PROBLEM REQUIREMENTS: Reproduce exactly the first line of the material below and every line after it, ending with the line that contains "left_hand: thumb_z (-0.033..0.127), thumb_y". No pictures should be copied.

DATASET SECTION:
▽
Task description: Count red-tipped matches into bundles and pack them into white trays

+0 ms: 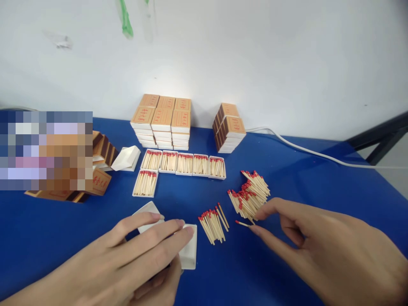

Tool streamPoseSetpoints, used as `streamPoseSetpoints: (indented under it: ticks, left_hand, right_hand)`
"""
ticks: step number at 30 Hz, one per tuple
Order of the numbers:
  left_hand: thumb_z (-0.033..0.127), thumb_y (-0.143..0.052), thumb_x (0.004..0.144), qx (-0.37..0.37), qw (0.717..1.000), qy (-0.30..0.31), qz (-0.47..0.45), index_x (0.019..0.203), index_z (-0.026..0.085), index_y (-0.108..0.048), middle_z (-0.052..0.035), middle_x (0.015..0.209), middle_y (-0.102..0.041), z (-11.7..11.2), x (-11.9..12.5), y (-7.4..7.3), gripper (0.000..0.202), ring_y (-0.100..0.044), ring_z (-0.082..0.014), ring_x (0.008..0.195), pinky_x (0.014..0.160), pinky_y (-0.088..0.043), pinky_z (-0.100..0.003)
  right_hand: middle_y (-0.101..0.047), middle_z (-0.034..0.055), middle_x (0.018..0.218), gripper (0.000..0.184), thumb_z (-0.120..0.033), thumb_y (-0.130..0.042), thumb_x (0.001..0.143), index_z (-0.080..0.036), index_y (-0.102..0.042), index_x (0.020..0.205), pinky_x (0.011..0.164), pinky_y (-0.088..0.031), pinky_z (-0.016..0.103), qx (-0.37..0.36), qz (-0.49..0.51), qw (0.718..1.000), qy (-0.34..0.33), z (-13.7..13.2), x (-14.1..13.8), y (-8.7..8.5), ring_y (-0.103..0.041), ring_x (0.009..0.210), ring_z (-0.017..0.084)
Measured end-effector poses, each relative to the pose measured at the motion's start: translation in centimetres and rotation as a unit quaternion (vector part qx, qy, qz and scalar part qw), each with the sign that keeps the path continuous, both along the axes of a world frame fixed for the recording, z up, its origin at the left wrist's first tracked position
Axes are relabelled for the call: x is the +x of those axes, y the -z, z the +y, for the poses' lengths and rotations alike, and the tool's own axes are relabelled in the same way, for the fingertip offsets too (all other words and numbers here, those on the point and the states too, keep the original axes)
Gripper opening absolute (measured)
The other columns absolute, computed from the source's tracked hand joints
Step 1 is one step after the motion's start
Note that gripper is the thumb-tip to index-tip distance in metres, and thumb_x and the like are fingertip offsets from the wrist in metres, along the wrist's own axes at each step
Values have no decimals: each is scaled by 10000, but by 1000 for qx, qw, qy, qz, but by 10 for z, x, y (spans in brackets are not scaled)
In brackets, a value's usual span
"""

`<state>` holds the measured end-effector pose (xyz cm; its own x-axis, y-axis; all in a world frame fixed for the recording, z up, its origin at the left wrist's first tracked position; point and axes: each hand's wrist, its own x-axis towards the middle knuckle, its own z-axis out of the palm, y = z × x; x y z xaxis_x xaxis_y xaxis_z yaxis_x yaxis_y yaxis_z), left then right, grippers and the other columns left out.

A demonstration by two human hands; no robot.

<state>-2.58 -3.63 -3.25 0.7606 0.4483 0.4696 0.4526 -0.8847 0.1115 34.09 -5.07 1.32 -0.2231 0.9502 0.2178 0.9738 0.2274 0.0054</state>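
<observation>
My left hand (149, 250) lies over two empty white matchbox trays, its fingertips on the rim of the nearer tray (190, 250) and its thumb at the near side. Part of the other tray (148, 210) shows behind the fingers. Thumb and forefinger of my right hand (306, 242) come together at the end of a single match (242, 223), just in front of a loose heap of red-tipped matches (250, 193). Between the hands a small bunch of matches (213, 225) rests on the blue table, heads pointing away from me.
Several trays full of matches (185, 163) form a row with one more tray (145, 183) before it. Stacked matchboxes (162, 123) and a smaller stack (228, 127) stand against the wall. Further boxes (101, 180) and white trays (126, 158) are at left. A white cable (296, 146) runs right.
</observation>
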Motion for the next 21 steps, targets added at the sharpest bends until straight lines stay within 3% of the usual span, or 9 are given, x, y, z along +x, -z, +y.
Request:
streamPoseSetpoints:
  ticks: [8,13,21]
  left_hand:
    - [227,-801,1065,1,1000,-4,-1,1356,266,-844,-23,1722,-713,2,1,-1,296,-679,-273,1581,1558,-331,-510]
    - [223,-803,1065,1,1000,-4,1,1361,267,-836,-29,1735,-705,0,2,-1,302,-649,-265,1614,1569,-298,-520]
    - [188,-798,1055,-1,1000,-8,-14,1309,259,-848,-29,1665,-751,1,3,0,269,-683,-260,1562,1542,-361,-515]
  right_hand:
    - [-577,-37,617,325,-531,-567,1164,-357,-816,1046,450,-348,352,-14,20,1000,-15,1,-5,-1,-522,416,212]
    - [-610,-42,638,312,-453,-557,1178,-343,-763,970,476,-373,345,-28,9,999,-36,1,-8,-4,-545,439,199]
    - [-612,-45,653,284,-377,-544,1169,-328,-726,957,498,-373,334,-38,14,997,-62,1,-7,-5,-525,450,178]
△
ANSWER SPACE:
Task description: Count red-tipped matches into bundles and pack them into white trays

+0 ms: 

Tool streamPoseSetpoints, used as `streamPoseSetpoints: (indented under it: ticks, left_hand, right_hand)`
"""
ticks: step number at 30 Hz, one per tuple
Order of the numbers:
  left_hand: thumb_z (-0.033..0.127), thumb_y (-0.143..0.052), thumb_x (0.004..0.144), qx (-0.37..0.37), qw (0.717..1.000), qy (-0.30..0.31), qz (-0.47..0.45), index_x (0.019..0.203), index_z (-0.026..0.085), index_y (-0.108..0.048), middle_z (-0.052..0.035), middle_x (0.015..0.209), middle_y (-0.102..0.041), z (-11.7..11.2), x (-11.9..12.5), y (-7.4..7.3), gripper (0.000..0.202), ring_y (-0.100..0.044), ring_z (-0.082..0.014), ring_x (0.008..0.195), pinky_x (0.014..0.160), pinky_y (-0.088..0.043), pinky_z (-0.100..0.003)

This response is complete, and nothing else is pending.